#### [PROBLEM]
In the listing below, find the line containing "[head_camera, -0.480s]" and the line containing "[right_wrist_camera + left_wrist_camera". Repeat exactly those two lines and every line between them, nothing more.

#### [SUPPLIED MATERIAL]
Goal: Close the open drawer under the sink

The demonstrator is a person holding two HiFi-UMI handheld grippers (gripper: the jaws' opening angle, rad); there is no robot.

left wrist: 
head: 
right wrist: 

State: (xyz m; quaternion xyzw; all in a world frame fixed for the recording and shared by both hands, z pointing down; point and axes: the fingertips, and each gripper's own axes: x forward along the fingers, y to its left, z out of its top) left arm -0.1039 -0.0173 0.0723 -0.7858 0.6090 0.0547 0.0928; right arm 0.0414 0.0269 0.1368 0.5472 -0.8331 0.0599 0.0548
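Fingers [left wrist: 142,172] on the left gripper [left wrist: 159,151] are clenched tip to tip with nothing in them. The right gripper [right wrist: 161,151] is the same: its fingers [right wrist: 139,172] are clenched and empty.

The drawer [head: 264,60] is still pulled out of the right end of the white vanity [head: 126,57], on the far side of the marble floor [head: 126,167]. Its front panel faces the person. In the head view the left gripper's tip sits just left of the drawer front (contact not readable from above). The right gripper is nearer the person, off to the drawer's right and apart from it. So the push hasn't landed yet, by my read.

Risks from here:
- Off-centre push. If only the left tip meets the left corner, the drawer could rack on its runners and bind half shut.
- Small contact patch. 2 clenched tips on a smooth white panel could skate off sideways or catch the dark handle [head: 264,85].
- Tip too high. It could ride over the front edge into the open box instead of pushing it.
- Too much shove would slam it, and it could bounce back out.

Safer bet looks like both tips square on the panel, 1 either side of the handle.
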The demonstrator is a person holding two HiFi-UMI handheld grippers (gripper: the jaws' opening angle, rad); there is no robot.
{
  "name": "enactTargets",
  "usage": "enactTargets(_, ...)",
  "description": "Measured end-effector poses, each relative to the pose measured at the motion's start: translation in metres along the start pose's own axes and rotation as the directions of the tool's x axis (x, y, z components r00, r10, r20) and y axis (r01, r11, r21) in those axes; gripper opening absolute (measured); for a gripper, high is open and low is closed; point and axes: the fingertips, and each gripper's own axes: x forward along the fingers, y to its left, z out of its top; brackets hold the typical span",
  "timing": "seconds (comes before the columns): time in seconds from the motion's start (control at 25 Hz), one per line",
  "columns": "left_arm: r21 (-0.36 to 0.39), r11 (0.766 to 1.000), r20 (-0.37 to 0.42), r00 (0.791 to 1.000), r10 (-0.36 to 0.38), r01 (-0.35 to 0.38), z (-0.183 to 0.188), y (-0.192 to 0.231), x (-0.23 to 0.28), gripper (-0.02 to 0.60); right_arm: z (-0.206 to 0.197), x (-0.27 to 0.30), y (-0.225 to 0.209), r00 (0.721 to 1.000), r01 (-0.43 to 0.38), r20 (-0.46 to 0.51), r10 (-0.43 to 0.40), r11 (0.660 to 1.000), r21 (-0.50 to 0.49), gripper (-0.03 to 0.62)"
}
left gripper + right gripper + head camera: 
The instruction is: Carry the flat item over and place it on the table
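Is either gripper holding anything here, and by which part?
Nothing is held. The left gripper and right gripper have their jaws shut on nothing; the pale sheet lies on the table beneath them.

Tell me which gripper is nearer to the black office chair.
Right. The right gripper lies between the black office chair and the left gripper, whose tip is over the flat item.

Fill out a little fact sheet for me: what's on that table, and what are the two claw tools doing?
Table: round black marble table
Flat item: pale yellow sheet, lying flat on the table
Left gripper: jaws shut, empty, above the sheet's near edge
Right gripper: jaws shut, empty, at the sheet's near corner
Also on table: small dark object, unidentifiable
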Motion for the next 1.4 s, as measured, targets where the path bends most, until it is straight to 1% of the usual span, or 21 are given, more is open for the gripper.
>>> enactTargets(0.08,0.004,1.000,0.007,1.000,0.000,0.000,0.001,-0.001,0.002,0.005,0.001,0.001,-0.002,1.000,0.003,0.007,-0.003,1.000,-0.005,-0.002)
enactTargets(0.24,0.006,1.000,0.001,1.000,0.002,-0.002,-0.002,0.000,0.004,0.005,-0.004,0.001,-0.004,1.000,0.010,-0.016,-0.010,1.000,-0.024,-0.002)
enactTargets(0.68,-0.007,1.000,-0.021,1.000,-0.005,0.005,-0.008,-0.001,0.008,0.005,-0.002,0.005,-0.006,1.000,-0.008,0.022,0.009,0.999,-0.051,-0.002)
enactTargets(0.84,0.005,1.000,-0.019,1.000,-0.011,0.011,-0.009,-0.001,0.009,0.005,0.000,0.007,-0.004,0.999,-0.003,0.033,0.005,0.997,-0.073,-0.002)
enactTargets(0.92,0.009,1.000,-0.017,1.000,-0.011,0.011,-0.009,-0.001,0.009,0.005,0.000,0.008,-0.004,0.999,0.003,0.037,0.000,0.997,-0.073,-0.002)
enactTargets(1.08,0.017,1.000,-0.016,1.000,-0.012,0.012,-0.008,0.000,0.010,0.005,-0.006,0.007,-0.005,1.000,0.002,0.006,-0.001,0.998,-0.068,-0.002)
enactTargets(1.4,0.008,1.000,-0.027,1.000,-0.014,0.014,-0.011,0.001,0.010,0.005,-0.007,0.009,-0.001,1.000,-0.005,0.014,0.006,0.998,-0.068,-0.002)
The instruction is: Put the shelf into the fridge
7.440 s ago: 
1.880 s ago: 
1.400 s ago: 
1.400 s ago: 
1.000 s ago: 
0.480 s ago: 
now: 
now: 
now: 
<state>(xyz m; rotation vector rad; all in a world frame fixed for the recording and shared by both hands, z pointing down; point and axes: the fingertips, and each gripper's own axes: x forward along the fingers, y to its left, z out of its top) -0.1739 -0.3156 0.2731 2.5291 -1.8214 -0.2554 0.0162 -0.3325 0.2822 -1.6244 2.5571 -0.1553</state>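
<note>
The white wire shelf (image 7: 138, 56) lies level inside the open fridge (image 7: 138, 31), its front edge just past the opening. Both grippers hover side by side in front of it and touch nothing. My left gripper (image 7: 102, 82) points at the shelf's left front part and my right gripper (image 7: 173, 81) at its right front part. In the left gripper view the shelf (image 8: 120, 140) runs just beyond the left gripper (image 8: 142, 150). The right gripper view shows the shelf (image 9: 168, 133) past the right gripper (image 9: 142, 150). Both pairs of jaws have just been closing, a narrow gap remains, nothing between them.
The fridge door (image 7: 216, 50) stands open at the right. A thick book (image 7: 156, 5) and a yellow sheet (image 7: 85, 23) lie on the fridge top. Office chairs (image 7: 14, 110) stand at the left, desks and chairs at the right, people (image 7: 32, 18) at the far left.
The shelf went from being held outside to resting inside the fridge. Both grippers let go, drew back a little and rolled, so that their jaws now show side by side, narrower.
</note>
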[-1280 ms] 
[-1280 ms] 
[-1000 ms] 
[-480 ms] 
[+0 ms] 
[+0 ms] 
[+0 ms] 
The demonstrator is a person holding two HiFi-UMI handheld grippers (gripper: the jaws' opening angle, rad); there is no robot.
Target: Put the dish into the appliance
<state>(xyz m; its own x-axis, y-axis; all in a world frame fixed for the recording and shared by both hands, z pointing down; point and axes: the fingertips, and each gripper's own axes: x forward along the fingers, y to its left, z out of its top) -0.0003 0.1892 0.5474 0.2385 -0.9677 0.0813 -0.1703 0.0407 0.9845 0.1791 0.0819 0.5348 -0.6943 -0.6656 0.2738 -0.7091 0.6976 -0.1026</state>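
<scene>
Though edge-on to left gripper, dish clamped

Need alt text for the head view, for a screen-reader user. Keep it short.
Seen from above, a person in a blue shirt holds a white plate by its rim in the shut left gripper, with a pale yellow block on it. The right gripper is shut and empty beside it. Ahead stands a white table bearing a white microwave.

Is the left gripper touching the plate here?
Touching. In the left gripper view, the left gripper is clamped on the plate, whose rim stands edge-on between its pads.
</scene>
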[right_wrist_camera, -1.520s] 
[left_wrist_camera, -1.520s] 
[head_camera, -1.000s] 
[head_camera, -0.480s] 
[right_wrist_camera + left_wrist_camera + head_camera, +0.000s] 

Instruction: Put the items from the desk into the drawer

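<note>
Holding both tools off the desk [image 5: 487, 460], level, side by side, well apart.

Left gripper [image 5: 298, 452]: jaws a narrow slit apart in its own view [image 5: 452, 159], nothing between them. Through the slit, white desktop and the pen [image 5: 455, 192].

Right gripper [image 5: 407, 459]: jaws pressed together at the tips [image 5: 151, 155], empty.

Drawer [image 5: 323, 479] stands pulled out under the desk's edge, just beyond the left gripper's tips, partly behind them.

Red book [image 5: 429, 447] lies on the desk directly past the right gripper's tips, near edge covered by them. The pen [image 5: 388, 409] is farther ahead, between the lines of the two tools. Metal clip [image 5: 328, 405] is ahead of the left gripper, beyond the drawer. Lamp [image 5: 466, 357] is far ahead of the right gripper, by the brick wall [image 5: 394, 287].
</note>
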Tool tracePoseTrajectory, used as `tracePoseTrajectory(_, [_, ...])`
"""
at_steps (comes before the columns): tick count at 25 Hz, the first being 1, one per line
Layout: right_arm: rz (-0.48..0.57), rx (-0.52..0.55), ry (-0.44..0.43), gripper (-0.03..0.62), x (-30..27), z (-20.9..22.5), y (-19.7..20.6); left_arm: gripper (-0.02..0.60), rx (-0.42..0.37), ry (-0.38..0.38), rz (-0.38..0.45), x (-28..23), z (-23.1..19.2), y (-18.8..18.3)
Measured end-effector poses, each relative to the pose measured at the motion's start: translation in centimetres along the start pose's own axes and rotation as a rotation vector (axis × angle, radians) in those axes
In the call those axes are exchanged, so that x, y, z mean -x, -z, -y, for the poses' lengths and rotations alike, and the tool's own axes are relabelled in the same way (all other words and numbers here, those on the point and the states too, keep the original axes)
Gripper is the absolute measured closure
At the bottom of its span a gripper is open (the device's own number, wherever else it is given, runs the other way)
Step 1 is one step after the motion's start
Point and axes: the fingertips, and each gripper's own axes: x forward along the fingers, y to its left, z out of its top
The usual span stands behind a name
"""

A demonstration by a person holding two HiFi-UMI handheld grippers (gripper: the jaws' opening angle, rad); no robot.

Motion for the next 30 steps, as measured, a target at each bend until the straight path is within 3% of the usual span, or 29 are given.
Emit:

#### [EXERCISE OUTPUT]
[head_camera, -0.480s] 
[right_wrist_camera + left_wrist_camera + head_camera, +0.000s] 

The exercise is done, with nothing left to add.